Files
Homelab/docs/guides/DEPLOYMENT_GUIDE.md

330 lines
7.6 KiB
Markdown

# Home Lab Improvements - Deployment Guide
This guide provides step-by-step instructions for deploying all the homelab improvements.
## Table of Contents
1. [Network Upgrade](#network-upgrade)
2. [Storage Enhancements](#storage-enhancements)
3. [Service Consolidation](#service-consolidation)
4. [Security Hardening](#security-hardening)
5. [Monitoring & Automation](#monitoring--automation)

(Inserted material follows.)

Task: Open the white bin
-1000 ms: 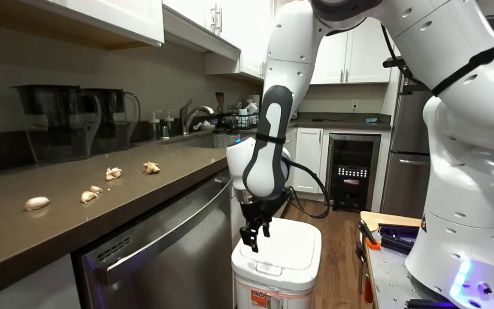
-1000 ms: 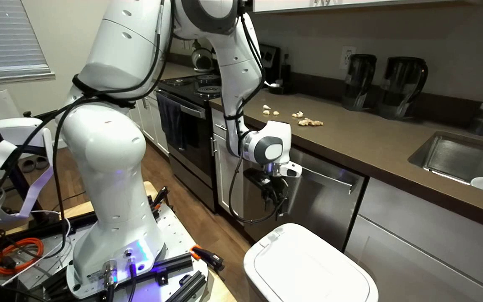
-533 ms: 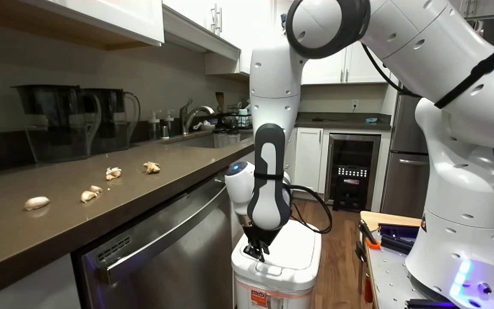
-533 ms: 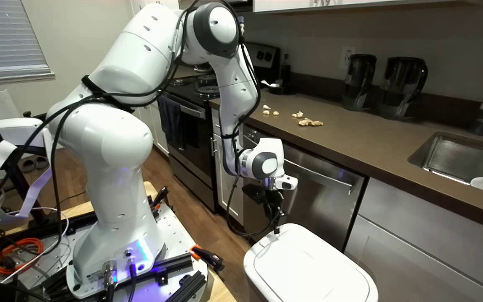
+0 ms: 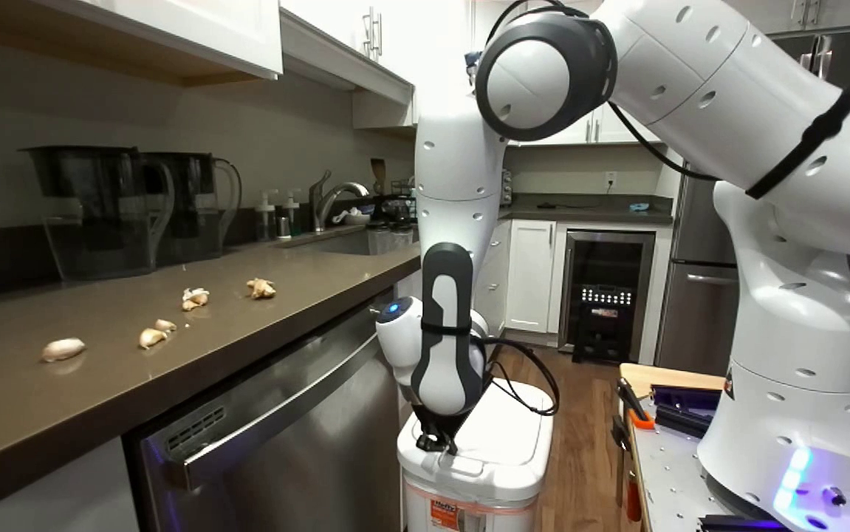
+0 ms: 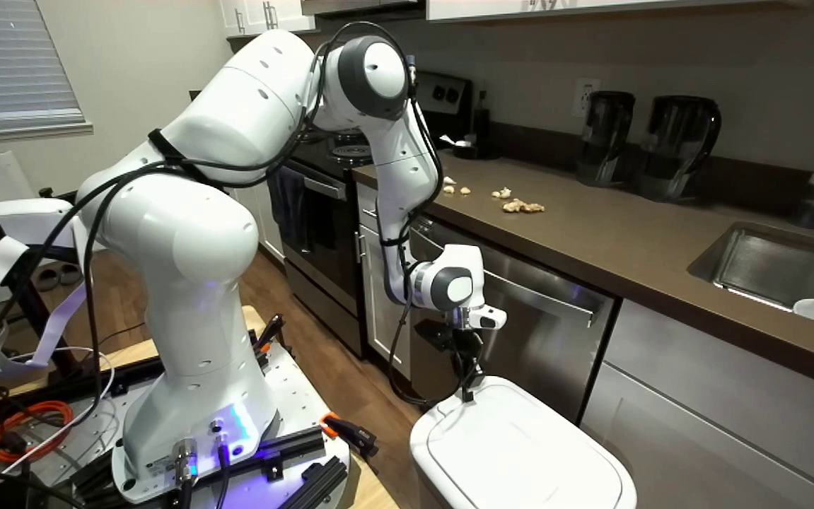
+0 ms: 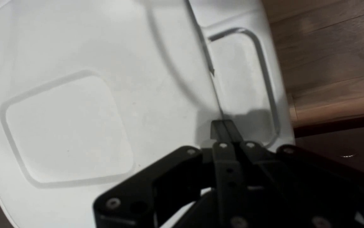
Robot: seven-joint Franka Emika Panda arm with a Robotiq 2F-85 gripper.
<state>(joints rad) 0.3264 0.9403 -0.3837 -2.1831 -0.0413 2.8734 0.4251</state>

6. [Backup Strategy](#backup-strategy)
---
## Prerequisites
- SSH access to all nodes
- Root/sudo privileges
- Docker Swarm cluster operational
- Backblaze B2 account (for backups)
---
## 1. Network Upgrade
### 1.1 Install 2.5 Gb PoE Switch
**Hardware**: Netgear GS110EMX or equivalent
**Steps**:
1. Power down affected nodes
2. Install new switch
3. Connect all 2.5 Gb nodes (Ryzen .81, Acer .57)
4. Connect 1 Gb nodes (Pi 4 .245, Time Capsule .153)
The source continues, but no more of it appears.